Фениксиец нахмурил брови:
– Я ничего этого не помню.
– Что ты об этом думаешь? Что, по-твоему, стоит за этим сном?
Януэль задумался, убаюканный килевой качкой. У него осталось тягостное воспоминание о прошедшей ночи, и еще более тягостной казалась ему необходимость восстанавливать в памяти ее подробности. Сон был отмечен ощущением удушья и отнюдь не нес в себе сколько-нибудь очевидной вести.
– Я этого не знаю, учитель. В нем, несомненно, ничего больше нет, кроме… страха. Право, я ничего в нем не понимаю.
– Страх… – повторил Волна. – Возможно, но, главное, надо понять, почему он принял у тебя форму тумана. Ты можешь это как-нибудь объяснить?
Януэль задумался, прежде чем ответить, поневоле втянувшись в эту игру. Что мог означать для него туман?
– Туман неуловим, – прошептал он, вслух развивая свою мысль. – Он не имеет лица, он повсюду и нигде…
Столь откровенный разговор об этом вызвал в памяти новые подробности.
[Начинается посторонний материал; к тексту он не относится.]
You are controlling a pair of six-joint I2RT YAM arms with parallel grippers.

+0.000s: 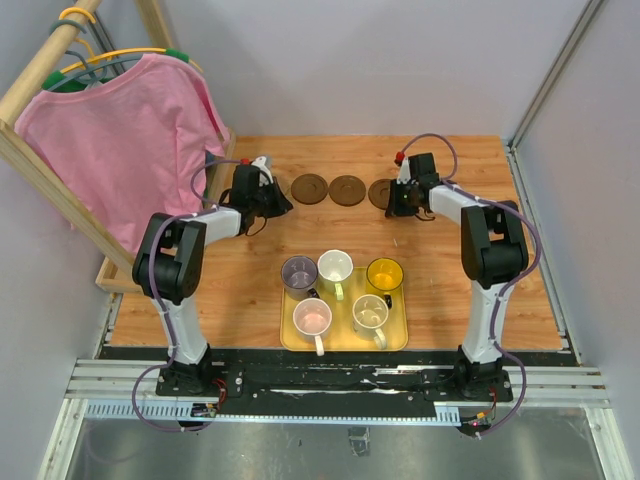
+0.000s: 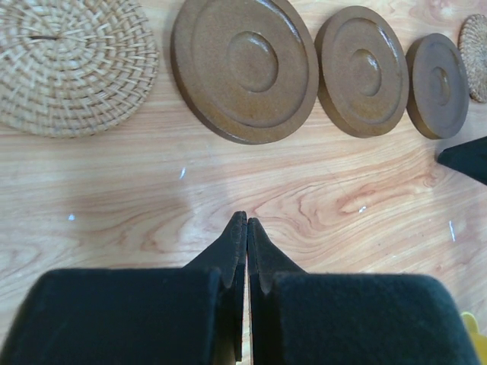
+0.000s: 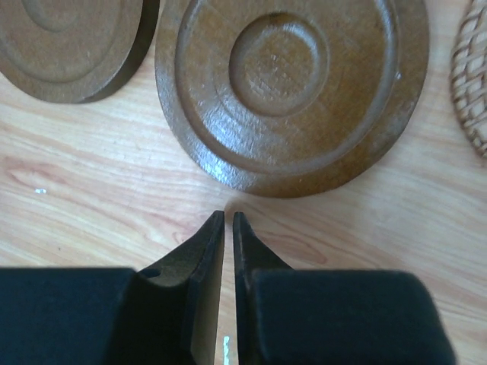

Он вспомнил, что ощутил еще специфический запах, напоминающий тот, что обычно стоял в Башне Седении во время работы кузнецов.
– Возможно, это был не туман, – сказал он. – Скорее дым.
– Это совсем другое дело. Тебе известно, откуда он шел?
– Нет, но я как будто пытался это определить… Запах был мне знаком. Это, знаете, как тот дым, что заполнял Башню, когда кузнецы погружали лезвия в воду для закалки.
Януэль отчетливо заметил мерцание во взгляде Фареля.
– Как если бы плеснули водой на огонь… – сказал он.
– Да! – воскликнул Януэль. – Это в точности так!
– И дым угрожал поглотить тебя?
– Да. Вода и огонь… это слова генерала Дан-Хана, когда он говорил обо мне.
– Волна и Феникс, – прошептал Фарель. – Вечная борьба…
– Борьба, учитель? Но…
– Не будем больше об этом, – прервал он разговор. Его лицо скрылось под капюшоном.